- **DIRECTIONS**
Your copy should match the listing below exactly, except that it holds no images.

- **THE DATA**
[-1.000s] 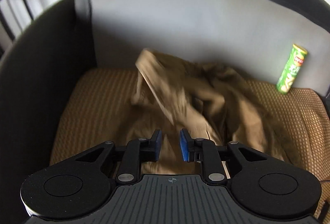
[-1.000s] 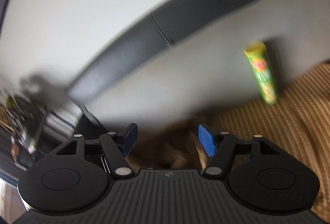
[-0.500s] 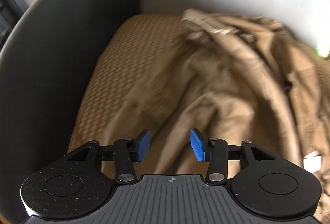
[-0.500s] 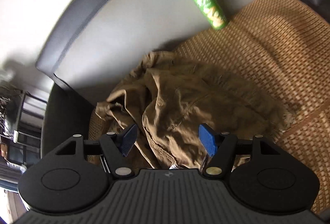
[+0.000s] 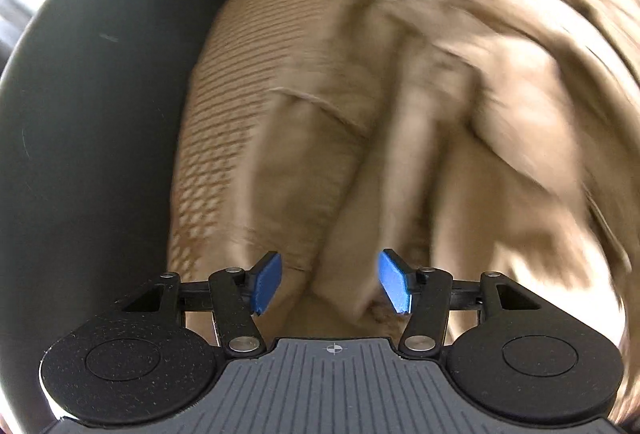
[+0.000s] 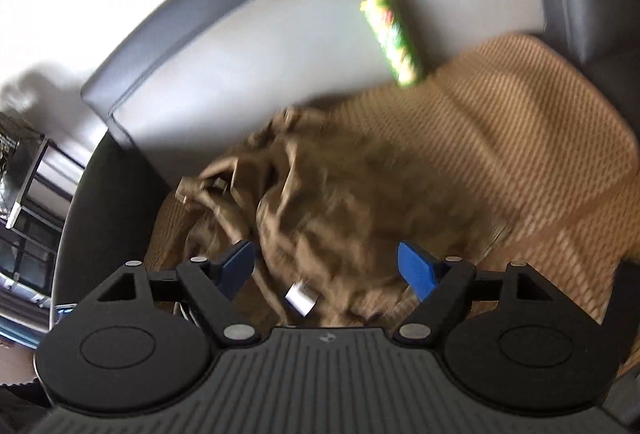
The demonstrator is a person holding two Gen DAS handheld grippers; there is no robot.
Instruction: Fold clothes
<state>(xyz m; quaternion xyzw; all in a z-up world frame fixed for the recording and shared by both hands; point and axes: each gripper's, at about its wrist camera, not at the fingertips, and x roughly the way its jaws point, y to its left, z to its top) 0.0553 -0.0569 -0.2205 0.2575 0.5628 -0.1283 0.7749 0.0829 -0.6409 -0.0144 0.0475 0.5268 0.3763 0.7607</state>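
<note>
Nothing folded yet, by the look of it. Brown garment (image 6: 332, 210) lying in a rumpled heap on the woven seat mat (image 6: 500, 138) of the dark sofa (image 6: 180, 46), bunched toward the armrest (image 5: 100, 138) side, with creases and ridges running every way and no flat panel or clean edge anywhere. Small white tag (image 6: 301, 297) showing near the front edge of the heap. Type of garment not certain through the blur (jacket or trousers, hard to say).

Left gripper (image 5: 332, 284) poised above the near edge of the cloth, blue fingers (image 5: 267, 281) spread apart, having just been opening wider, with a ridge of fabric lying below the gap but nothing pinched. Right gripper (image 6: 326, 268) likewise spread wide, also just opened further, hanging over the tag end of the heap and gripping nothing.

Judged from this: still at the very start, reaching in for a first hold. Left to do: spreading the garment flat, then every fold.

As for containers, only one: a green crisp tube (image 6: 394, 38) leaning against the grey backrest (image 6: 260, 46), well apart from the garment. Contents not visible (lid end too blurred to tell whether sealed).
</note>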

- **SOLUTION TO THIS TASK**
[-1.000s] 
[-1.000s] 
[-0.500s] 
[-0.500s] 
[+0.000s] 
[+0.000s] 
The demonstrator is a person holding two Gen DAS handheld grippers; there is no robot.
Instruction: Fold clothes
<state>(xyz m; quaternion xyzw; all in a z-up world frame fixed for the recording and shared by both hands; point and axes: each gripper's, at about its wrist camera, not at the fingertips, and x roughly the way its jaws point, y to its left, z to its top) 0.0553 -0.0569 -0.2205 0.2575 0.5628 -0.1283 0.7749 0.0829 -0.6409 -0.0144 0.0475 0.5268 0.3763 0.7607</state>
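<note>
Nothing folded yet, by the look of it. Brown garment (image 6: 332, 210) lying in a rumpled heap on the woven seat mat (image 6: 500, 138) of the dark sofa (image 6: 180, 46), bunched toward the armrest (image 5: 100, 138) side, with creases and ridges running every way and no flat panel or clean edge anywhere. Small white tag (image 6: 301, 297) showing near the front edge of the heap. Type of garment not certain through the blur (jacket or trousers, hard to say).

Left gripper (image 5: 332, 284) poised above the near edge of the cloth, blue fingers (image 5: 267, 281) spread apart, having just been opening wider, with a ridge of fabric lying below the gap but nothing pinched. Right gripper (image 6: 326, 268) likewise spread wide, also just opened further, hanging over the tag end of the heap and gripping nothing.

Judged from this: still at the very start, reaching in for a first hold. Left to do: spreading the garment flat, then every fold.

As for containers, only one: a green crisp tube (image 6: 394, 38) leaning against the grey backrest (image 6: 260, 46), well apart from the garment. Contents not visible (lid end too blurred to tell whether sealed).
</note>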

There is no more output for this exercise.